In spite of this experience with warmer CPB temperatures, there have been concerns over the neurologic effects of this technique. Hypothermia was introduced to increase flexibility in perfusion practice and because it offers important organ protection from ischemia [3]. A variety of reports have been published regarding the neurologic effects of warm CPB, citing both significantly increased neurologic morbidity with the technique [8, 15, 16], as well as no difference relative to patients undergoing hypothermic CPB [17–19]. In spite of advances in surgical technique and perfusion, neurologic morbidity is a primary reason why reservations persist over the use of warm CPB.

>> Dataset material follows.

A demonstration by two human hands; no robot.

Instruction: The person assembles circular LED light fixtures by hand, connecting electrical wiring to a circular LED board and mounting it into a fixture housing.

In addition to systemic hypothermia, a variety of techniques have been applied experimentally and clinically to provide more selective hypothermic cerebral protection. These include topical cooling as well as antegrade and retrograde cerebral perfusion [20, 21]. Another alternative, which may provide marked cerebral hypothermic protection, while maintaining warm body temperatures during CPB, would be segmentation of the aorta and differential perfusion of the arch and descending aorta.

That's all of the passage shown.